INSTRUCTIONS TO FOLLOW:
Look through the material below and return every line that contains "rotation".

══════

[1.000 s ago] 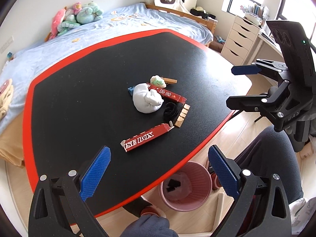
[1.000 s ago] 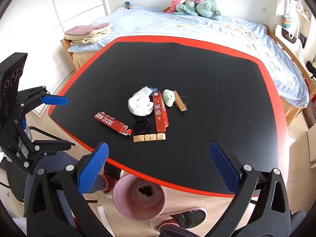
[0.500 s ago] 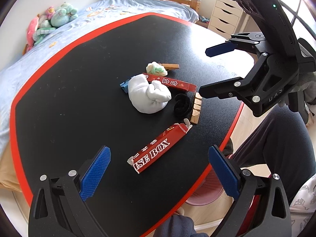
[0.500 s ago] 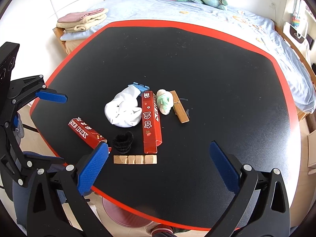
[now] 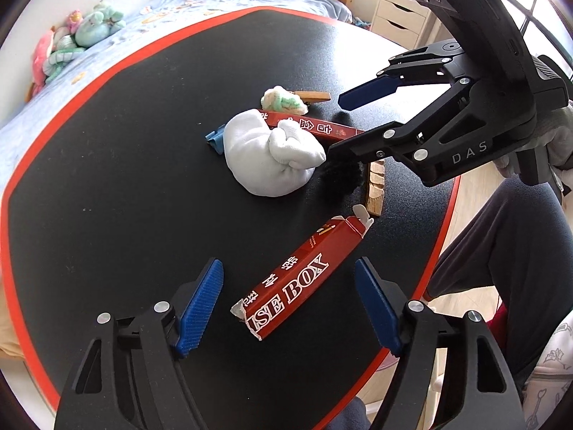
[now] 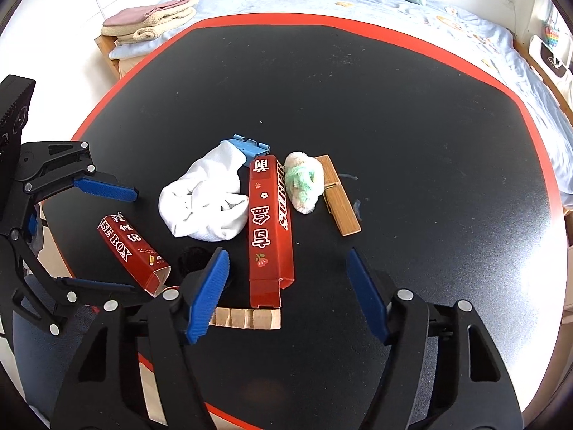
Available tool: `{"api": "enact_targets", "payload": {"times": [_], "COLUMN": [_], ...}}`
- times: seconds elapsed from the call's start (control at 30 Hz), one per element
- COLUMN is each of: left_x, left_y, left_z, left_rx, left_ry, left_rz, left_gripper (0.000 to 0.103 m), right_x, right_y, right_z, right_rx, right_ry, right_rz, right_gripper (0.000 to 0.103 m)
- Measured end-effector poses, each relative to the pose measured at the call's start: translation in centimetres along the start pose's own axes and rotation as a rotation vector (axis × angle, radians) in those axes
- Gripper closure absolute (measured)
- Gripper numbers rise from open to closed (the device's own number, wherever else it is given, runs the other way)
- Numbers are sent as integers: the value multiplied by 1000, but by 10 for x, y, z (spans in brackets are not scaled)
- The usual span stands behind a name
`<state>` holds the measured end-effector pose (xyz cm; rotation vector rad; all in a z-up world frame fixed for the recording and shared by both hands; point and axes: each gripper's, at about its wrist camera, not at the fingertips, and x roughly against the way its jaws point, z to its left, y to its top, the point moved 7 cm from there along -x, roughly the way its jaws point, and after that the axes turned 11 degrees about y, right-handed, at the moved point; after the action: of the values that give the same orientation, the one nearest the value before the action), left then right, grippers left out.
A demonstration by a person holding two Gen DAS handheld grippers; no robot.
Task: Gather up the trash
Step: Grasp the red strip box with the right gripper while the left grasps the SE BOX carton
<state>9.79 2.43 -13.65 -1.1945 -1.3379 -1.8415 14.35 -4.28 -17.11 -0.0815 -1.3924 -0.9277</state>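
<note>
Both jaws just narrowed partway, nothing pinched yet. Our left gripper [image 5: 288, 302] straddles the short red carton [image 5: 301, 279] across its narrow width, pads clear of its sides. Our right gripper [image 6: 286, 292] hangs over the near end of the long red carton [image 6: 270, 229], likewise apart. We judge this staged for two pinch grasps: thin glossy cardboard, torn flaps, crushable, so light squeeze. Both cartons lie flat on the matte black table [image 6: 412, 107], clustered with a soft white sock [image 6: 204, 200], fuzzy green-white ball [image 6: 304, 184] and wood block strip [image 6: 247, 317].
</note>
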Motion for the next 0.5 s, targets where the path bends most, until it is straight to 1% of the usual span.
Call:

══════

ANSWER BELOW:
- Measured end-effector poses, each relative to the pose measured at the call's start: translation in centimetres along the start pose's own axes and rotation as a rotation vector (axis × angle, radians) in those axes
`<state>` holds the measured end-effector pose (xyz cm; rotation vector rad; all in a z-up world frame fixed for the recording and shared by both hands; point and axes: each gripper's, at about its wrist camera, not at the fingertips, and x roughly against the way its jaws point, z to its left, y to its top, the point moved 7 cm from there along -x, roughly the way its jaws point, and after that the axes turned 11 degrees about y, right-handed, at the moved point; after the action: of the values that give the same orientation, the one nearest the value before the action), left then right, grippers left out.

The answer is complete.